Le voyage plus fort que la destination

Seule ombre au tableau pourtant très bien garni, c'est la résolution de l'intrigue proposée par Brubaker qui, après nous avoir mené en bateau tout au long de son histoire, arrive avec une conclusion qu'on aurait aimé un peu plus "compliquée". Certes, la simplicité de certaines choses font qu'elles restent bonnes, mais arrivé à la dernière page, on se dit surtout qu'on aurait bien aimé continuer d'être mené dans le récit pendant quelques chapitres supplémentaires. Car le travail de Brubaker doit énormément à ce qu'en fait Sean Phillips aux illustrations.

Il y règne en effet une sorte de transposition cinématographique on ne peut plus à propos dans les planches de l'artiste. Si le découpage est assez classique (et après tout, l'image d'un film ne s'amuse pas à changer de taille à tour de bras), c'est dans la composition, dans l'utilisation des ombrages, et dans son trait qu'on plonge vériablement dans cette ambiance de film noir que je vous décris depuis le début. Les fausses photos et affiches de film qui viennent séparer les chapitres aident grandement, d'ailleurs. Il y a de plus des recherches graphiques pour illustrer des processus narratifs, tels que des hallucinations, ou des flashbacks, menées par des idées terriblement convaincantes de Phillips, et qui font que le lecteur découvre un récit qui lui colle à la peau tout du long. Il faut également souligner le très bon travail d'Elisabeth Breitweiser à la fois nuancé, et qui par le choix des palettes dominantes donne leur caractère à chacune des scènes. 

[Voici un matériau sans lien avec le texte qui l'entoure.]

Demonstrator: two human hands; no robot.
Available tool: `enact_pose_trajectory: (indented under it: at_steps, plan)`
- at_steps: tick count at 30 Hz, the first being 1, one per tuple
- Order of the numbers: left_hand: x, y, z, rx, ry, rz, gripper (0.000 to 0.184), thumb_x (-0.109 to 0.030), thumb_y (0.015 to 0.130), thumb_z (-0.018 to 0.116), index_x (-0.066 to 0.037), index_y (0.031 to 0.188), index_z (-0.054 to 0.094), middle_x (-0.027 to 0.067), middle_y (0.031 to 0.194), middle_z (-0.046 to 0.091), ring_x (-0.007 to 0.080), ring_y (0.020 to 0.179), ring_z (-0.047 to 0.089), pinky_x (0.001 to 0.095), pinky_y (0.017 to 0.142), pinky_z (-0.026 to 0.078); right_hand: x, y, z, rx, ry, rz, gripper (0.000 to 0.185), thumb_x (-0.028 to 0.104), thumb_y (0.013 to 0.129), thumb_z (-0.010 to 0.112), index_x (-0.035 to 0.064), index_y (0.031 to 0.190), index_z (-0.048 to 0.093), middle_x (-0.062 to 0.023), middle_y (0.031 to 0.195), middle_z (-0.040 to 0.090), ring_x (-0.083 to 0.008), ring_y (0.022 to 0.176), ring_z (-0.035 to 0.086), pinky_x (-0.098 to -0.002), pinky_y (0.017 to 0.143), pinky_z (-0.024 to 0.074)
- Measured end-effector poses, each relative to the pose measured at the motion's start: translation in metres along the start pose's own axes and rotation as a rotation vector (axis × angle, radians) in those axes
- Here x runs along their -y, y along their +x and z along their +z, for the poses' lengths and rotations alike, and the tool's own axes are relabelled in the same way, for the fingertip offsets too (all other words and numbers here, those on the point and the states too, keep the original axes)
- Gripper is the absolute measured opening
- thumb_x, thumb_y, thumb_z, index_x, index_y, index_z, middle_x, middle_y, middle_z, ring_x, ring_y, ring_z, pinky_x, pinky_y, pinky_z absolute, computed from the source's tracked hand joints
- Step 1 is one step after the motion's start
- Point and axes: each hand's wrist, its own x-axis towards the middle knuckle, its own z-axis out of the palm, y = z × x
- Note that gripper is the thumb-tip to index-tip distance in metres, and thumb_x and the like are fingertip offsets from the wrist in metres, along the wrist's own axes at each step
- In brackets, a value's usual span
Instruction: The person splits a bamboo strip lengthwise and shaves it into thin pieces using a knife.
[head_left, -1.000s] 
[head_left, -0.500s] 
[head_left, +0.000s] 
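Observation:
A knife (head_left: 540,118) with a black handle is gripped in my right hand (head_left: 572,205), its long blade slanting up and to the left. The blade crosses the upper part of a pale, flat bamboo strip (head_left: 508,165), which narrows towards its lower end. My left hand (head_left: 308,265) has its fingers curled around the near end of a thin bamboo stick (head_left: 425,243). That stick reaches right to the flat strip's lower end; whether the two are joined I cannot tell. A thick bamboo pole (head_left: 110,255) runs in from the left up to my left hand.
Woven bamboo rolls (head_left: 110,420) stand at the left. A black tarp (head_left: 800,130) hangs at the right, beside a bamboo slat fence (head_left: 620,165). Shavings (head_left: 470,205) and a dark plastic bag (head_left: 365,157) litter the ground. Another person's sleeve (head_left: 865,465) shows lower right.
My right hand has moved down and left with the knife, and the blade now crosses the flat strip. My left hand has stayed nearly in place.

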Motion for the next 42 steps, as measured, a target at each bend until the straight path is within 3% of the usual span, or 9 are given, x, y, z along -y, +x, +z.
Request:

Fondu au Noir, qui se paie une très belle édition de Delcourt (en tant qu'objet, le livre est d'une grande classe), est un récit qu'on ne saura que trop vous conseiller, si vous êtes amateurs de polars, de film noir - et d'histoires bien écrites. Le contexte historique, l'écriture des personnages, l'ambiance, tout vous colle à la peau du début à la fin, et si la conclusion peut sonner un poil légère, c'est surtout parce que le voyage pour y arriver aura été de forte qualité.

On peut féliciter l'éditeur français d'avoir ramené ce titre par chez nous, qui vient une fois de plus démontrer du talent de Brubaker pour ce genre d'histoire. Et l'on ne pourra pas s'empêcher d'attirer votre attention sur la prochaine oeuvre de l'artiste, Kill or be Killed, qui viendra débuter l'année 2018. Restez aux aguets ! Quant à Fondu au noir, il est disponible au prix de 40 euros chez Delcourt.